◆ **ABOUT THIS TASK**: Please take the lines from the one holding "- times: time" through the one holding "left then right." in the data below and copy them exactly.

◆ **GIVEN MATERIAL**:
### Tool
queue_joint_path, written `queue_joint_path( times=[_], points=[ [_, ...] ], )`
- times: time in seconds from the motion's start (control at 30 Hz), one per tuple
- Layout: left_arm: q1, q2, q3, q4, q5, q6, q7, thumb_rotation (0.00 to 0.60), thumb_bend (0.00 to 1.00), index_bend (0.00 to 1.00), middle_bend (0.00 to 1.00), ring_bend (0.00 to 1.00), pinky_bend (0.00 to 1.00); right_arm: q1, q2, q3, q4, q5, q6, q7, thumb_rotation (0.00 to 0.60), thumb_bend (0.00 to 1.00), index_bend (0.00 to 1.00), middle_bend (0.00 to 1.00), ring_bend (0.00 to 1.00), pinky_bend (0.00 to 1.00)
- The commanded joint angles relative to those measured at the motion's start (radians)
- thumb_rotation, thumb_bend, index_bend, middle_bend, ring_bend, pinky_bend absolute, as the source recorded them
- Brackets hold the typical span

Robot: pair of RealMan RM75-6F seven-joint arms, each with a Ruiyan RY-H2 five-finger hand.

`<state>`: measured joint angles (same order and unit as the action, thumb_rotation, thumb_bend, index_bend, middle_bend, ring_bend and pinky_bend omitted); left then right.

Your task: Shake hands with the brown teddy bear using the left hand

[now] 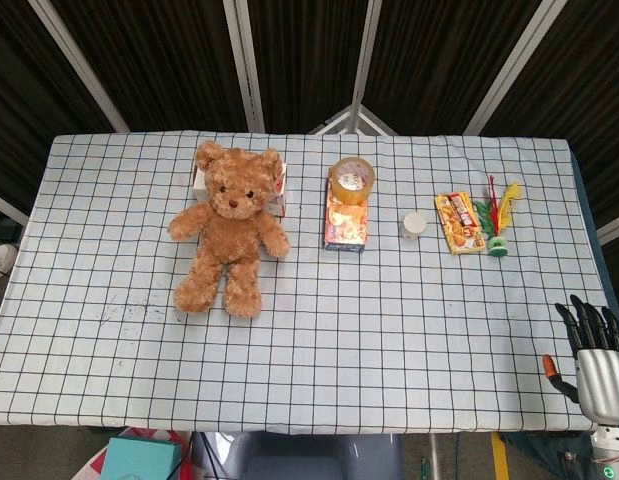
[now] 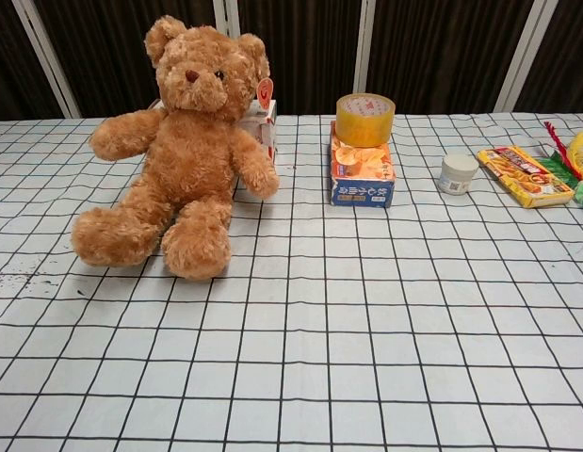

◆ **TASK RESULT**:
- times: time in seconds from the motion's start (control at 30 Hz), one per tuple
- Layout: left_arm: q1, q2, q3, q4, q5, q6, q7, thumb_rotation (0.00 to 0.60), thumb_bend (0.00 to 1.00), index_bend (0.00 to 1.00), middle_bend (0.00 to 1.00), ring_bend (0.00 to 1.00), pinky_bend (0.00 to 1.00); right_arm: q1, q2, q3, q4, q5, q6, q7, thumb_rotation (0.00 to 0.60), thumb_bend (0.00 to 1.00), index_bend (0.00 to 1.00), middle_bend (0.00 to 1.00), ring_bend (0.00 to 1.00), pinky_bend (0.00 to 1.00)
- The commanded joint angles relative to those measured at the motion's start (radians)
- thumb_rotation, thumb_bend, index_bend, middle_bend, ring_bend, pinky_bend absolute, as the source recorded them
- Brackets hold the typical span

Robot: pair of RealMan RM75-6F seven-joint arms, each with a Ruiyan RY-H2 five-finger hand.

`<state>`: measured joint angles (same order and unit as the action, thumb_rotation, thumb_bend, index_bend, middle_bend, ring_bend and pinky_bend omitted); left then right.

That finishes the exercise, with nothing more to add.